You can read my answer about encrypting here: Password encryption/decryption between classic asp and ASP.NET

    public string DecryptData(string encryptedMessage, string password)
    {
        if (encryptedMessage.Length % 2 == 1)
            throw new Exception("The binary key cannot have an odd number of digits");

        byte[] byteArr = new byte[encryptedMessage.Length / 2];
        for (int index = 0; index < byteArr.Length; index++)
        {
            string byteValue = encryptedMessage.Substring(index * 2, 2);
            byteArr[index] = byte.Parse(byteValue, NumberStyles.HexNumber, CultureInfo.InvariantCulture);
        }


        byte[] result = Rijndael.DecryptData(
            byteArr,
            Encoding.ASCII.GetBytes(password),
            new byte[] { }, // Initialization vector
            Rijndael.BlockSize.Block256, // Typically 128 in most implementations
            Rijndael.KeySize.Key256,
            Rijndael.EncryptionMode.ModeECB // Rijndael.EncryptionMode.ModeCBC
        );

        return ASCIIEncoding.ASCII.GetString(result);
    }

Most default implementations will use a key size of 128, 192, or 256 bits.
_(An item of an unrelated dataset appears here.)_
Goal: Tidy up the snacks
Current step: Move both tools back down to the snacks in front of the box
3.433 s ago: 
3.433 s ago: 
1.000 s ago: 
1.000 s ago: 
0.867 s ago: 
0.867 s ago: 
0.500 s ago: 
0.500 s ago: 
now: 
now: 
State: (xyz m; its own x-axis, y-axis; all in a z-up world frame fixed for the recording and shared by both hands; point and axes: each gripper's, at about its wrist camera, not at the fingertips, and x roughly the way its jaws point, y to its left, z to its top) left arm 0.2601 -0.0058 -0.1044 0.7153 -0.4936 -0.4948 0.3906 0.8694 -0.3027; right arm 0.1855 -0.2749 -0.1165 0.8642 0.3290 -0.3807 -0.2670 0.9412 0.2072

A block size at 128 bits is standard. Although some implementations allow block sizes other than 128 bits, changing the block size will just add another item into the mix to cause confusion when trying to get data encrypted in one implementation to properly decrypt in another.

UPDATE

Turns out I was wrong about one piece here; the EncryptionMode should be set as EncryptionMode.ModeECB, not EncryptionMode.ModeCBC. "ECB" is less secure (https://crypto.stackexchange.com/questions/225/should-i-use-ecb-or-cbc-encryption-mode-for-my-block-cipher) because it doesn't cycle like CBC does, but that is how it was implemented in the VB version of the encryption.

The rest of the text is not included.